**Action item:** The response should hold each line from the entries below where "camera" is found.
++++ Given information ++++
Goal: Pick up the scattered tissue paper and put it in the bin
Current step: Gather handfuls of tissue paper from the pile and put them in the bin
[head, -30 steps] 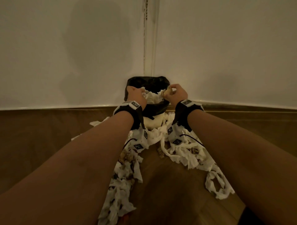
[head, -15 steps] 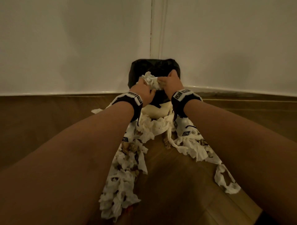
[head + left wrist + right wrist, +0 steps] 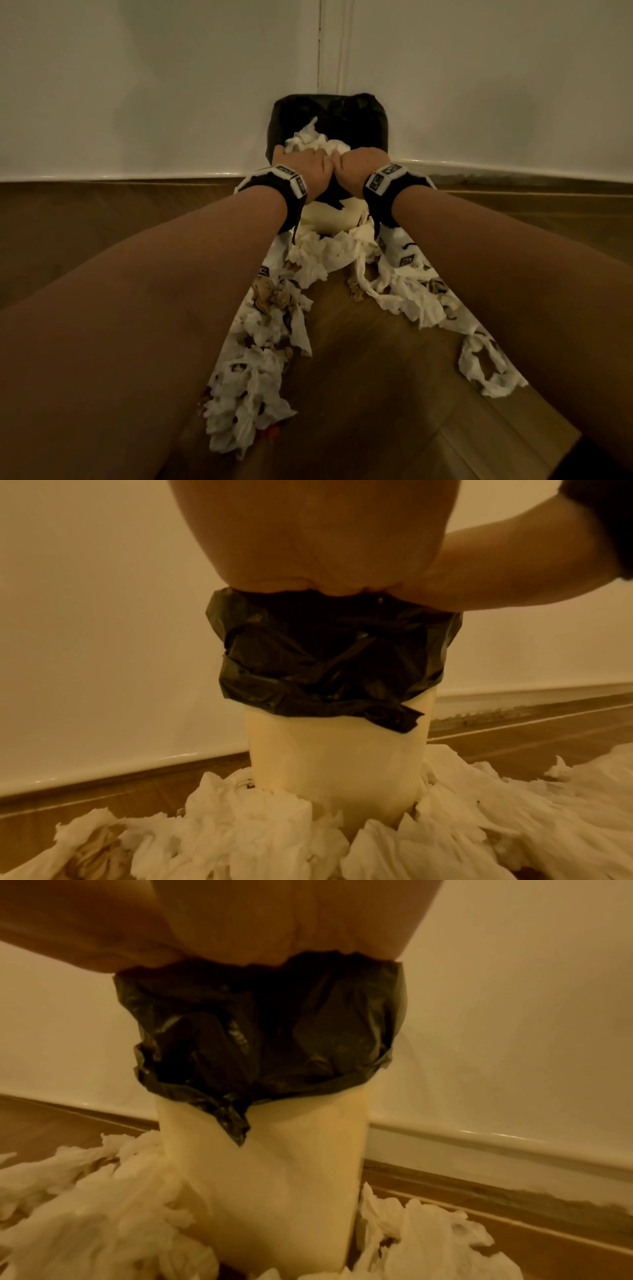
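A cream plastic bin stands in the far corner of the room where two white walls meet, on a wooden floor. A crumpled black bin liner is folded down over its upper part, with one ragged corner hanging lower over the cream side.

Both hands are at the bin's mouth, side by side and touching at the knuckles. The left hand and the right hand are bent down over a wad of tissue paper that sits in the opening and pokes up in a white, crushed peak above the near rim. The fingers dip into the wad and out of sight, so whether they clutch it or only press on it cannot be told; the wrist views show only the heels of the palms at the liner's edge. Each wrist wears a black band with a white marker block.

More scattered tissue paper lies on the floor, heaped against the bin's base and trailing toward the near side in two ragged strips, left and right. It is white, torn and crinkled, with brown stained patches mixed in, thickest in the left strip.
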Motion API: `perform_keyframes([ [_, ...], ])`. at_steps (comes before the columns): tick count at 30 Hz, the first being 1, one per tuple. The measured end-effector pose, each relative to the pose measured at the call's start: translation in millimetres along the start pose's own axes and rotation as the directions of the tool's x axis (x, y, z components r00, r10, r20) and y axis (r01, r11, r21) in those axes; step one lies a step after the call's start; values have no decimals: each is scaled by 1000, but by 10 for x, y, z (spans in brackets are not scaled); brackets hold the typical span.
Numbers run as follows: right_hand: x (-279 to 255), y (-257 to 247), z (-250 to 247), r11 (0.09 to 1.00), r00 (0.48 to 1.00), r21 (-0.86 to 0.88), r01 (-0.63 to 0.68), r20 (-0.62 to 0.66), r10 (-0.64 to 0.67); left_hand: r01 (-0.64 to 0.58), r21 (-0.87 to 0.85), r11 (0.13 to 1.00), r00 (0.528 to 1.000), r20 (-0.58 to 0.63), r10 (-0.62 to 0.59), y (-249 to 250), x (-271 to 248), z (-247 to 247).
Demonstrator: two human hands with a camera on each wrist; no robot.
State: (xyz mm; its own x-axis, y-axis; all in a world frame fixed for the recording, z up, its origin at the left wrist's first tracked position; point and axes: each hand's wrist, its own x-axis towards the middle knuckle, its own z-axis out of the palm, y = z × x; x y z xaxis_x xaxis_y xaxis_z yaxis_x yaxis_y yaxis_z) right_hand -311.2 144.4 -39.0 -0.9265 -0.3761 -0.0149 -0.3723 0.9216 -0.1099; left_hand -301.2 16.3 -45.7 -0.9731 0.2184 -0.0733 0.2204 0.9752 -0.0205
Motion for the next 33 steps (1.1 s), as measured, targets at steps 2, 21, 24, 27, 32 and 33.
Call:
perform_keyframes([
  [2,-31,-27,-52,999,1000,46,-1,-10,2,5,-22,1000,999,-45,-6,-22,-52,19],
  [21,-1340,-278,443,903,965,415,-111,-172,198,95,-280,955,941,-288,-179,136,-1436,348],
  [24,-1447,-408,564,875,971,449,-180,-61,231,152,-268,951,961,-184,-205,108,-1681,454],
  [27,-1563,-557,720,824,970,514,-238,76,233,222,-246,944,967,-71,-246,71,-1947,613],
  [32,-1766,-804,1050,799,932,514,-313,329,154,375,-448,811,922,93,-375,61,-2437,912],
  [33,-1794,-857,1095,804,919,503,-318,373,130,419,-463,781,903,121,-413,45,-2556,988],
])
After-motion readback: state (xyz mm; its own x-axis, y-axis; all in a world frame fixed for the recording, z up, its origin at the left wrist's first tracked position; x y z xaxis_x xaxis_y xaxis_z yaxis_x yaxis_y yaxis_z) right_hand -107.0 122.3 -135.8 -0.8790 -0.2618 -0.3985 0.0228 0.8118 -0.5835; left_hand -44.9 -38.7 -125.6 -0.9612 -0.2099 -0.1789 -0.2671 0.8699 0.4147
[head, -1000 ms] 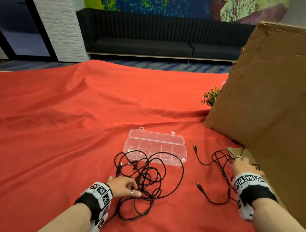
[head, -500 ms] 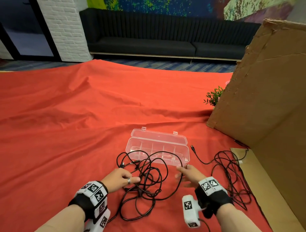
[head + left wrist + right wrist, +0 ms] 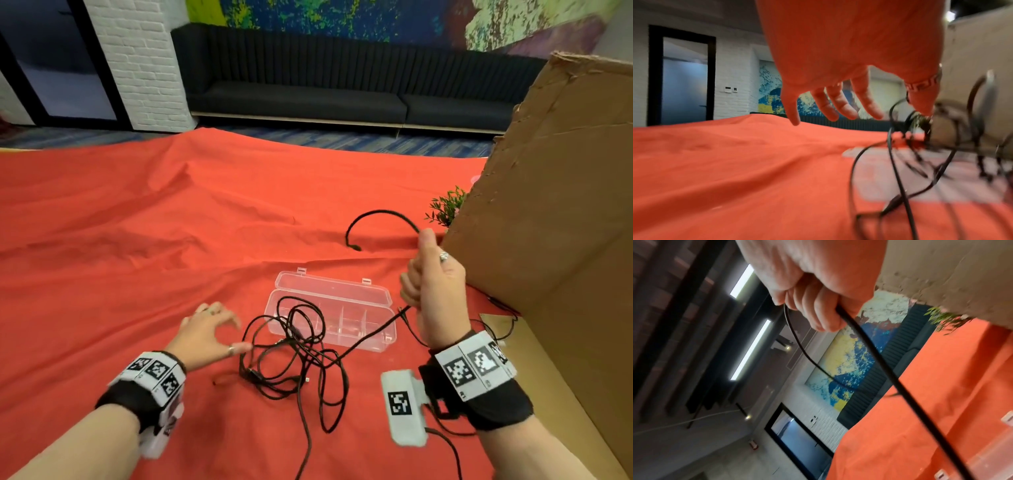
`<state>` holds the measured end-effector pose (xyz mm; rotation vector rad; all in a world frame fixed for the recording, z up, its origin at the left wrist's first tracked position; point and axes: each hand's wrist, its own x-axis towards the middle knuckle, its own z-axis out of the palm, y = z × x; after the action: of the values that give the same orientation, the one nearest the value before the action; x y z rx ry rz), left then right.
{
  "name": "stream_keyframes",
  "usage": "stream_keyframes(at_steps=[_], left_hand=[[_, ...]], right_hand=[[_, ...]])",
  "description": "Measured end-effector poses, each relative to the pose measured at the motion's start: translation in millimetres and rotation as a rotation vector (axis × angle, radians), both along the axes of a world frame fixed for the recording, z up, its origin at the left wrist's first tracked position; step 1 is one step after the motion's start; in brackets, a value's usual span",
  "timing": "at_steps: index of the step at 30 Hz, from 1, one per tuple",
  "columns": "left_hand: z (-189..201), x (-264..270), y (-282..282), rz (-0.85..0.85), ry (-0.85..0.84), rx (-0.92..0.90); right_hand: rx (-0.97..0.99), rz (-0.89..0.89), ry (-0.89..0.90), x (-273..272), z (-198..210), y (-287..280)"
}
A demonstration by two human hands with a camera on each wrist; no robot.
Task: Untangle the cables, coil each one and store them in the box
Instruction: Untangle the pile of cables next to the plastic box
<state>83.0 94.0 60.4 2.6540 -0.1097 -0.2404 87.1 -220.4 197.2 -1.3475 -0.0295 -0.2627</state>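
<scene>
Red cloth (image 3: 137,240) covers the surface; nearest lies the cable tangle (image 3: 294,363), left hand (image 3: 205,334) just beside it, fingers spread. Beyond sits the open clear box (image 3: 383,301). Right hand (image 3: 433,284), raised, fingers curled round one black cable (image 3: 376,214)

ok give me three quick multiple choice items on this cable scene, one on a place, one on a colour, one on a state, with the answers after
1. Where does the cable tangle lie?
A. inside the box
B. on the cloth, in front of the box
C. on the sofa

2. What colour is the cloth?
A. red
B. green
C. white

3. What is the right hand doing?
A. resting flat
B. closing the lid
C. gripping a lifted black cable

Answers: 1 B, the loops sit on the cloth before the clear box; 2 A, it is red in every view; 3 C, fingers curl round the cable.
</scene>
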Motion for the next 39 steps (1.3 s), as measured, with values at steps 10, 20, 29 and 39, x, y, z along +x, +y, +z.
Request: stream_keyframes(at_steps=[10,20,29,39], left_hand=[[-9.7,-20.6,-153.7,-0.552,0.285,-0.193],[-25.0,-3.5,-66.7,-0.293,0.153,0.217],[44.8,-4.8,-105.5,-0.332,-0.024,-0.116],[3.4,-3.7,-67.1,-0.281,0.124,-0.214]], right_hand=[[-0.076,0.085,-0.162,-19.1,34.3,22.0],[-1.095,-0.296,0.208,2.5,-24.1,-83.7],[-1.090,0.607,0.189,-22.3,-79.4,34.2],[-0.563,0.189,-0.185,-14.6,-12.0,15.5]])
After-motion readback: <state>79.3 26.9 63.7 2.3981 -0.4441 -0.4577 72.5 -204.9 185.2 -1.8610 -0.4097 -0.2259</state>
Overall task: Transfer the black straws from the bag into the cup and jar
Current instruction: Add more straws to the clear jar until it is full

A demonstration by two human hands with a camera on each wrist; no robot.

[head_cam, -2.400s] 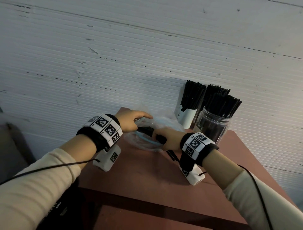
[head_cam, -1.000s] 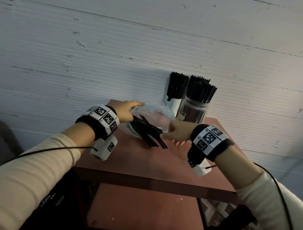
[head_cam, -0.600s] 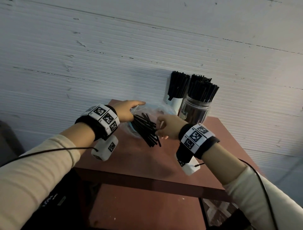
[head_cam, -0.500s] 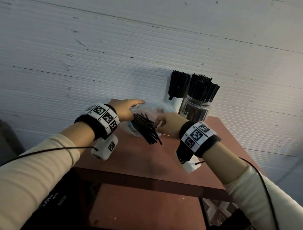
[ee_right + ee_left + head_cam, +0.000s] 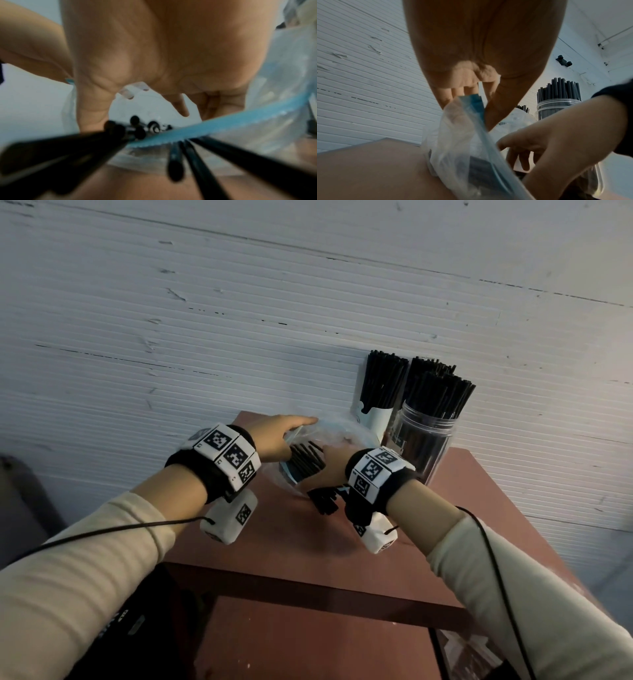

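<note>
A clear plastic bag (image 5: 342,436) with a blue zip strip (image 5: 223,125) lies on the brown table (image 5: 274,542). Several black straws (image 5: 305,463) stick out of its mouth toward me. My left hand (image 5: 298,428) pinches the bag's zip edge (image 5: 474,100) and holds the mouth up. My right hand (image 5: 322,465) reaches into the mouth with fingers (image 5: 518,152) spread and extended over the straws (image 5: 188,155), gripping nothing that I can see. Behind the bag stand a white cup (image 5: 375,419) and a clear jar (image 5: 424,446), both packed with black straws.
The table stands against a white ribbed wall (image 5: 205,337). Cup and jar sit at its back right, close to my right wrist. Bare tabletop lies in front of the bag, and the table's front edge (image 5: 308,580) is near me. A lower shelf (image 5: 308,638) shows beneath.
My right hand has moved from beside the straws' near ends forward into the bag mouth, over the straws. The left hand has kept its hold on the bag's edge.
</note>
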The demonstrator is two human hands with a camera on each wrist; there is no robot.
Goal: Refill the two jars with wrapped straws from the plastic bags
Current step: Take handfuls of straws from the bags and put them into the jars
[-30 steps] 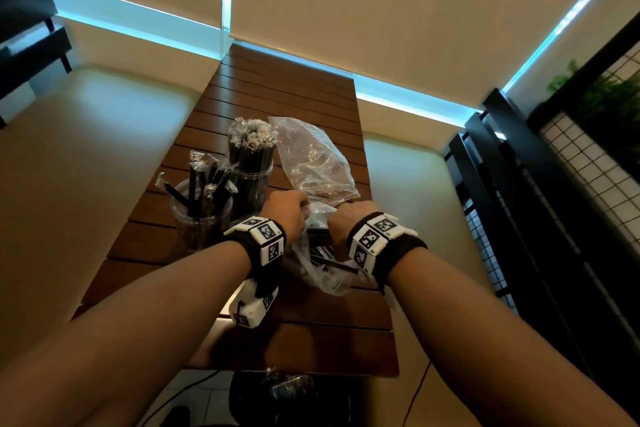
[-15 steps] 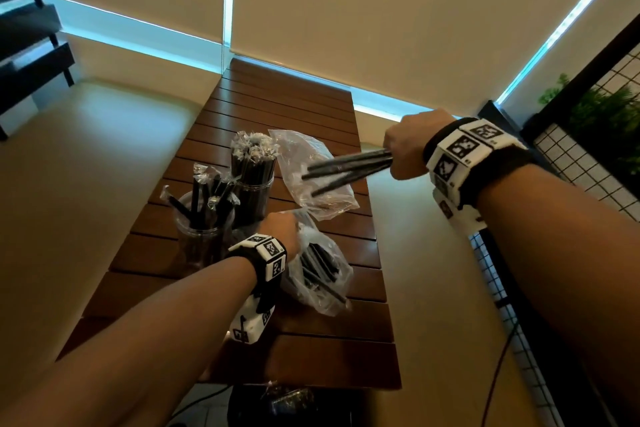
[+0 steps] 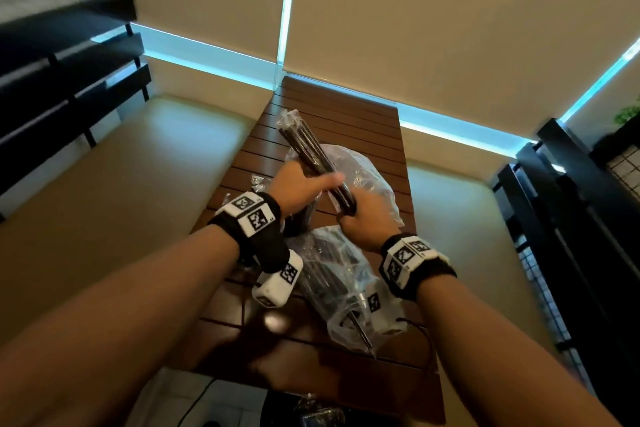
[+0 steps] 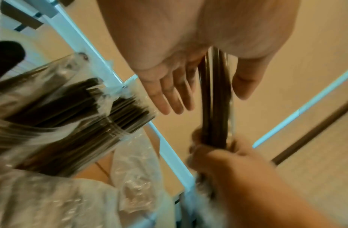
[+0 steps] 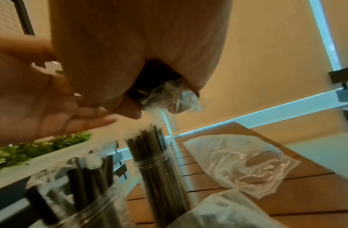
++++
**Solution for this problem:**
Demonstrator: two human hands with a camera on each wrist; no robot.
A demonstration by two human hands with a camera on each wrist; no robot.
A demonstration by two human hands with a camera on each wrist; no robot.
The demonstrator is two human hands with a camera on each wrist; there is no robot.

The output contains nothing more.